When something starts to go south in a remodeling project, there can be a cascading effect. Rather than overlooking various imperfections in a company’s operations, irked homeowner begin to compile the long list of infractions they will intone over and over again, to whomever will sit still long enough for the we’ve-been-wronged recital.
I’m not making light of bad remodeling experiences. Could anything be more awful? Could anything be more traumatic? I wouldn’t wish a bad experience on anyone. It’s good to remember, though, that heightened emotions can exacerbate even the slightest infraction.
I got to thinking about all this as I was perusing the always fascinating website called Rip-Off Report, where consumers can complain about businesses (including and especially builders and contractors) and the businesses can then defend themselves.

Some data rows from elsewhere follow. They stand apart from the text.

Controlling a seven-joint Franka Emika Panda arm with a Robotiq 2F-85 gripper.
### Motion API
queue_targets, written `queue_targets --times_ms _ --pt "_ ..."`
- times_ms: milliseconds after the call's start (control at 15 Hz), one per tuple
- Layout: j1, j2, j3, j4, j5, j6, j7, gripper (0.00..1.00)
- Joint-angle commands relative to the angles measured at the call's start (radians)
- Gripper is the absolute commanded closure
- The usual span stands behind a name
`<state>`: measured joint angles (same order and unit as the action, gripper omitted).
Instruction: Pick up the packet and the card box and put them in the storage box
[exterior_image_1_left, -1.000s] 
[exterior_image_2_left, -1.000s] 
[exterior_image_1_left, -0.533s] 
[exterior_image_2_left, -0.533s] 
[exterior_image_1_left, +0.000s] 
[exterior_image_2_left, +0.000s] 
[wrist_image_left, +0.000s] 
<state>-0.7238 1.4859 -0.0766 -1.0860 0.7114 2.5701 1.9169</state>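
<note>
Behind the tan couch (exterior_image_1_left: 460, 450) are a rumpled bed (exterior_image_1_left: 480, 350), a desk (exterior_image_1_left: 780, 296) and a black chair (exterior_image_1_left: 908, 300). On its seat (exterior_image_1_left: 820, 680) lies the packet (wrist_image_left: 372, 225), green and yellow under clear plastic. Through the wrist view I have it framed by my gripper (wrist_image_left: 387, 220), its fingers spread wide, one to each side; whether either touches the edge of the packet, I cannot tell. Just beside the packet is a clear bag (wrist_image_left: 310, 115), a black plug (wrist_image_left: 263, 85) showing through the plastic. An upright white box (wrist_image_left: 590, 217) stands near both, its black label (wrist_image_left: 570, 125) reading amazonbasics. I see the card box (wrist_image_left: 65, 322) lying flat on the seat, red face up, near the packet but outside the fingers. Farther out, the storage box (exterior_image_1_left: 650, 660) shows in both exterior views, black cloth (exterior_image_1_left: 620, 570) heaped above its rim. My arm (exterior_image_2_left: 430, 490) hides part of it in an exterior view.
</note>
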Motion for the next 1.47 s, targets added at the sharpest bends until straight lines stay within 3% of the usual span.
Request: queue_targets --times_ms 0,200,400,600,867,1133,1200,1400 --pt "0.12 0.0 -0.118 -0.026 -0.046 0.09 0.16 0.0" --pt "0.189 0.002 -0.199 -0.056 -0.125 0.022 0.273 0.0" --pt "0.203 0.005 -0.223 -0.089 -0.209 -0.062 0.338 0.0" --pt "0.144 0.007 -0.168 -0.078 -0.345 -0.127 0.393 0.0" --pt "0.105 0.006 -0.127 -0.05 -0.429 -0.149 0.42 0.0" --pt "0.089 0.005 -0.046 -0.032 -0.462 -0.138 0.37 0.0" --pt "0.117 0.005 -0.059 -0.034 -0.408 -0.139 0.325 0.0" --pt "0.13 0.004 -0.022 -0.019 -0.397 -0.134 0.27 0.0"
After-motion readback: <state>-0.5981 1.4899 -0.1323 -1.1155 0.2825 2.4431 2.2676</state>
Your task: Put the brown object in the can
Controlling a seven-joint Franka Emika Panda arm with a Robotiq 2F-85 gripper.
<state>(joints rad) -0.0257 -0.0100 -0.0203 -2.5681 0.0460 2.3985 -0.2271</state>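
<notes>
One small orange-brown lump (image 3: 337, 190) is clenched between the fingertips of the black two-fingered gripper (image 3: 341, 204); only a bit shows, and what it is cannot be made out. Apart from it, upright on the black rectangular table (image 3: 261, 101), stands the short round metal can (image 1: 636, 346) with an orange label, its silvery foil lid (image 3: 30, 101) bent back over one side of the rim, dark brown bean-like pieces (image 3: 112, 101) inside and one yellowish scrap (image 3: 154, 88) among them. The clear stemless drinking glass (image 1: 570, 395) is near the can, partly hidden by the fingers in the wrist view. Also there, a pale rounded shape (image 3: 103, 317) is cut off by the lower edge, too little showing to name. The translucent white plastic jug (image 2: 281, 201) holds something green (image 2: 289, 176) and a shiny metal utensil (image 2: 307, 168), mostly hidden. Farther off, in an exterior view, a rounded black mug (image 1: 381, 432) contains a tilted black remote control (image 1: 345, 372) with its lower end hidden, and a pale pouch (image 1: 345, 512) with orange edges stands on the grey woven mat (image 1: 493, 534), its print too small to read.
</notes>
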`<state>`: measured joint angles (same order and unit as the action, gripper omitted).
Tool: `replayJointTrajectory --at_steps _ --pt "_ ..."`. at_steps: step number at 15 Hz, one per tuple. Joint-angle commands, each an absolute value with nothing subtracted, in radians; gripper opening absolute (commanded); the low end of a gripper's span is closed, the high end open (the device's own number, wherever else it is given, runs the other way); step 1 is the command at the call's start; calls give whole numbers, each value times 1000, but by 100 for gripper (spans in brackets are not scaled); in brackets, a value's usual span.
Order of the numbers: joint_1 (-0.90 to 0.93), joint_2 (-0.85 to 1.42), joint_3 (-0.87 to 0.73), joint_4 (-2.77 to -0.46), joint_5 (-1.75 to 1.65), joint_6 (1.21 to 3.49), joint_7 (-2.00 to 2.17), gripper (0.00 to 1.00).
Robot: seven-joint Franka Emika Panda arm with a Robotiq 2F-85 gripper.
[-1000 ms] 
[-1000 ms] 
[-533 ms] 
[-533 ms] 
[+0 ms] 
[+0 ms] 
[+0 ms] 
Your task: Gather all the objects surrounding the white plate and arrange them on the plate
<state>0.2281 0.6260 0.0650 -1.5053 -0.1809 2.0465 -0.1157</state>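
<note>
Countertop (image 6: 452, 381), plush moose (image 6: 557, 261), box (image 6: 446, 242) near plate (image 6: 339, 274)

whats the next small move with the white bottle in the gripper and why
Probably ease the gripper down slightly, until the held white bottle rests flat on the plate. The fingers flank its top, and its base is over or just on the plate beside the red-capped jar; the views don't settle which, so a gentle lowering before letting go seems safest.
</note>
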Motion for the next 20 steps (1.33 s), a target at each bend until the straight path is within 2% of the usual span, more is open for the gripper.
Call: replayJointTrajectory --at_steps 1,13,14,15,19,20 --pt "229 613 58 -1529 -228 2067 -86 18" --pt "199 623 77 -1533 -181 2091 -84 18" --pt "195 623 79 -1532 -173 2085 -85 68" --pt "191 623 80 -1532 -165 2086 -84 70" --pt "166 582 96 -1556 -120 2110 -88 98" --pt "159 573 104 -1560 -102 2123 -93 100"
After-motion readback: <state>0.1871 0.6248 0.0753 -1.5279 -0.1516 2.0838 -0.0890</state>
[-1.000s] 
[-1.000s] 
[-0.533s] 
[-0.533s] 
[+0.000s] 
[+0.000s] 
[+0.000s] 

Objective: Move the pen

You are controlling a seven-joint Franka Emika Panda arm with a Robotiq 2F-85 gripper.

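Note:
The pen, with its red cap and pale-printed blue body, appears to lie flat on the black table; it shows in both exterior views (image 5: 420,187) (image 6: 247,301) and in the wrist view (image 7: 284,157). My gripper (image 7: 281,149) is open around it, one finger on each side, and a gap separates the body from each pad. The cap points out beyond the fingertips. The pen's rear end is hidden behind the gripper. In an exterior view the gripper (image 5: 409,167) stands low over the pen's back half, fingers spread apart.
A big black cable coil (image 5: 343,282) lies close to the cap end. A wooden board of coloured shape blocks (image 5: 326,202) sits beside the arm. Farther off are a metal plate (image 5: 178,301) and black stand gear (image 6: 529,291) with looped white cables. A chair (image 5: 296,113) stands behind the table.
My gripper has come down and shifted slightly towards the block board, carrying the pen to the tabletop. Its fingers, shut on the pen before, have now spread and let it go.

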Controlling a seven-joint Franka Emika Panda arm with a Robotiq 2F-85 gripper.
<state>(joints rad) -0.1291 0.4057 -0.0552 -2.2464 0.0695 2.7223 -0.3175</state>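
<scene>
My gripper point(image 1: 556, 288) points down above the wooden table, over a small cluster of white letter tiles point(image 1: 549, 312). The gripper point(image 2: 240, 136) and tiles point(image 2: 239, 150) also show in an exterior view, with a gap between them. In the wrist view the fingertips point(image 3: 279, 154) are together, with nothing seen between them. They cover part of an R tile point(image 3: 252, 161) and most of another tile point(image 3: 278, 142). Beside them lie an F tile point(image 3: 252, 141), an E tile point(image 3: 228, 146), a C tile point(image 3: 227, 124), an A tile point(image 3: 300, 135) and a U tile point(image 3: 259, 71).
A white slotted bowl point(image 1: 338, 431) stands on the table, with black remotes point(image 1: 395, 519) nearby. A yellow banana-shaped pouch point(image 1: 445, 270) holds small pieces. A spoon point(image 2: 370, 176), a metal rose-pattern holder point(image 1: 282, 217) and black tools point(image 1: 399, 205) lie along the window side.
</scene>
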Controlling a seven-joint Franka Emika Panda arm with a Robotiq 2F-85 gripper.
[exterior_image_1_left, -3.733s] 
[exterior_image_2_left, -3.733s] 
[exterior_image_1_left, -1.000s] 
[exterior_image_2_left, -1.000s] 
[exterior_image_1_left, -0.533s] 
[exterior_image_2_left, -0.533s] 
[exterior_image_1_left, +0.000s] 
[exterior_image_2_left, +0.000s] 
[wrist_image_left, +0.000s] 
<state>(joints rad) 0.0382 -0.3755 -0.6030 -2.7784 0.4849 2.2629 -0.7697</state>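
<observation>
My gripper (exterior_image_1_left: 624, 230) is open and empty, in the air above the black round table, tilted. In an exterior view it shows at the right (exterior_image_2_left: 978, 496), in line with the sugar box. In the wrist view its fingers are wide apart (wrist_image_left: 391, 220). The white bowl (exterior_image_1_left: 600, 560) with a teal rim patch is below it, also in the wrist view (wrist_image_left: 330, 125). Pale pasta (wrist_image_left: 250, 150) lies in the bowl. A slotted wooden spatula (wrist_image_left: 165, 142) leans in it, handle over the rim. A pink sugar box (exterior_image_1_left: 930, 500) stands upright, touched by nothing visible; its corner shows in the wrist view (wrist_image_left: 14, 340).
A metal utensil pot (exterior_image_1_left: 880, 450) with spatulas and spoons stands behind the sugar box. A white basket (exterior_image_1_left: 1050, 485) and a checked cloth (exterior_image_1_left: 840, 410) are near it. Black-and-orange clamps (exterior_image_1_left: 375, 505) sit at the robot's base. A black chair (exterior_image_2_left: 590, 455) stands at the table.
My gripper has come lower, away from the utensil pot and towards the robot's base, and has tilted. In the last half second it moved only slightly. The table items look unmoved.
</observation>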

In one posting, a person named Lauren listed a looooong series of wrongs done to her by a company. These wrong included:
1. We were pressured into using this contractor under false pretenses, including that the job would be done more quickly than other contractors could do it if he were hired. When the job got close to being finished, he conveniently ’forgot’ all of the promises that he made before we signed the contract.
2. Was told before signing contract that payment arrangements would be made to pay out the amount do ‘if any.’ Before the job was finished, he demanded payment in full in an amount more than what we had previously agreed upon.
3. Took the contractor more than 5 months to perform a small job when we were originally led to believe it would take 2 at the most, and the job is still not complete.
I’ve made lists like this, either on paper or in my head, and they’re very cathartic.
You can see a few things wrong with this list, though, beginning with the first item. She says she was “pressured” into using the contractor. What does that mean? Pressured by whom? The salesman? And then she says the contractor made promises that he later forgot. Here’s the big news, people: If it’s not in the contract, it’s not a promise.
After all this listing and unhappiness by the homeowner Lauren, the contractor came onto Rip-Off Report and made a two-word rebuttal:
I bring this site to your attention because when you read things that went wrong with other projects, you can take steps to make sure they don’t go wrong with yours. Don’t just focus on the scorned homeowner. Try to puzzle out how their problems — like promises made that are not included in the contract — do not become your problems. In other words, learn from other’s mistakes.
And when you do come across a Rip-Off Report on a company, and there is no rebuttal, beware!
After all, you don’t want to end up with a sob story. You want to end up with a successful remodel.